I’m seeing increasing numbers of questions form mums in the perimenopause who are still breastfeeding. Maybe they delivered later or maybe they have been feeding to term or maybe lots of other reasons. I remember asking for blood tests to check my hormone levels because I just couldnt think clearly anymore and my memory was poor which wasnt ideal as I was just becoming an independent pharmacist prescriber! My levels had indeed dropped and I went on to HRT. This may not be everyone’s choice or be suitable for them

I have spent many hours this year looking for guidance on HRT and breastfeeding and failed to find any studies or conclusive data. Everything is anecdotal at the moment but I hope this information helps.

One vital piece of information – please keep checking your breasts for lumps .HRT can slightly increase the risk of breast cancer.

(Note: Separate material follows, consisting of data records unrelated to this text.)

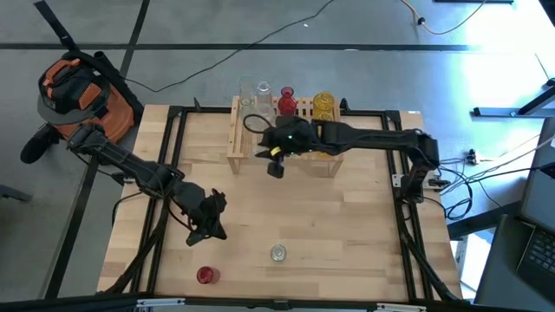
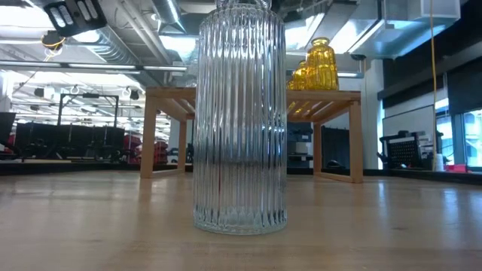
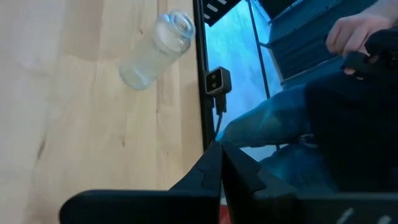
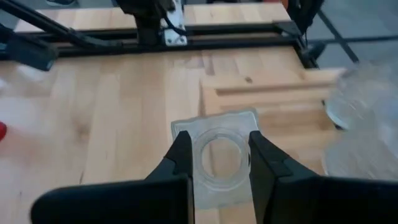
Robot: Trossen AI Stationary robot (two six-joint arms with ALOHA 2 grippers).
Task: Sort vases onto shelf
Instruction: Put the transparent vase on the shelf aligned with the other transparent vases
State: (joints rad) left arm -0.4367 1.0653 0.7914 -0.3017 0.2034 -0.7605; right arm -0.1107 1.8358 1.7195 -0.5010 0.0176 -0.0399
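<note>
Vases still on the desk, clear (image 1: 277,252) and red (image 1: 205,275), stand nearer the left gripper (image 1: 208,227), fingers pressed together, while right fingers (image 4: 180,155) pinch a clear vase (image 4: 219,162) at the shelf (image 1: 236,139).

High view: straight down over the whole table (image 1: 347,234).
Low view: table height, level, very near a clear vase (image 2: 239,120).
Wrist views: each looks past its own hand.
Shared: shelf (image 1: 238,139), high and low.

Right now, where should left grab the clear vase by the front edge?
Clear vase stands upright, straight ribbed walls under a narrower neck. Left gripper should come level from its side, closing across the mid-body. Right gripper holds another vase at the shelf.
</note>
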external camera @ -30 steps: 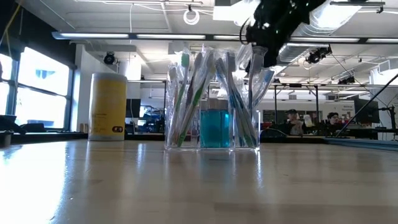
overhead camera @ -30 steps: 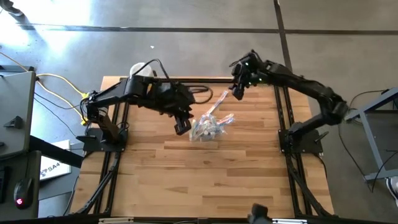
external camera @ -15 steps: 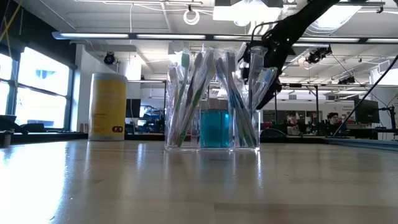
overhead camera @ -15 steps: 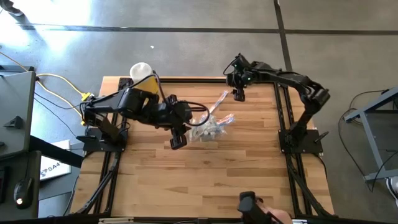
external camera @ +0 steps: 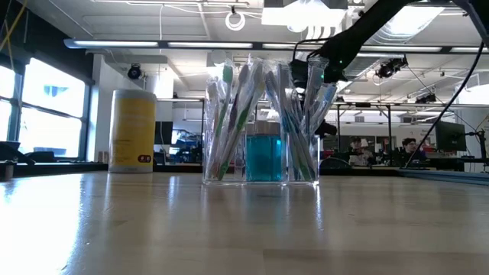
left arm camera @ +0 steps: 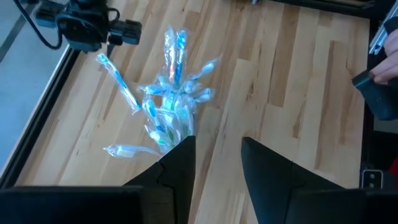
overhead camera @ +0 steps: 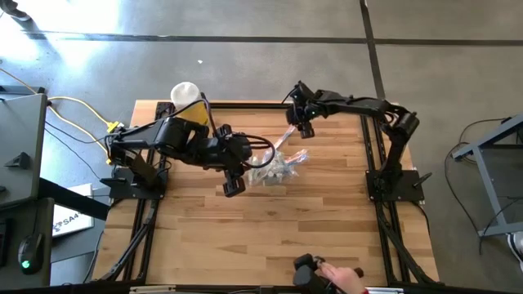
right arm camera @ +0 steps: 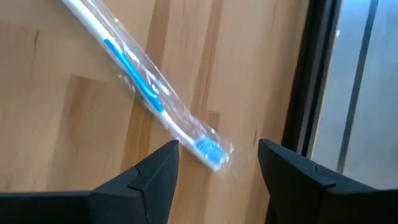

If you’ve had breast cancer you’ll usually be advised not to take HRT. The increased risk is low: there are around 5 extra cases of breast cancer in every 1,000 women who take combined HRT for 5 years. The risk increases the longer you take it, and the older you are.

Risk of breast cancer BNF June 2024 https://bnf.nice.org.uk/treatment-summaries/sex-hormones/

All types of systemic (oral or transdermal) HRT treatment increase the risk of breast cancer after 1 year of use. This risk is higher for combined oestrogen-progestogen HRT (particularly for continuous HRT preparations where both oestrogen and progestogen are taken throughout each month) than for oestrogen-only HRT, but is irrespective of the type of oestrogen or progestogen. Longer duration of HRT use (but not the age at which HRT is started) further increases risk.

Although the risk of breast cancer is lower after stopping HRT than it is during current use, the excess risk persists for more than 10 years after stopping compared with women who have never used HRT. Vaginal preparations containing low doses of oestrogen to treat local symptoms are not thought to be associated with an effect on breast cancer risk.

The MHRA advises discussing the updated information on the risk of breast cancer with women who use or are considering starting HRT, at their next routine appointment. 

There are also risks of endometrial cancer, ovarian cancer, thromboembolism, stroke and coronary vascular disease.

As usual please message me on wendy@breastfeeding-and-medication.co.uk if you have a question

PDF of factsheet available:


The Menopause And Breastfeeding

There remains no conclusive research on the passage of HRT medication into breastmilk. It appears anecdotally that there is less impact on milk supply from using transdermal preparations than oral medication. There remains the possibility of reduction in lactation due to the oestrogen contact inhibiting prolactin. Anecdotally HRT at standard dose of less than 2mg has been used by breastfeeding women without impact on the nursling or supply. There is no research on higher doses or use outside of licence application.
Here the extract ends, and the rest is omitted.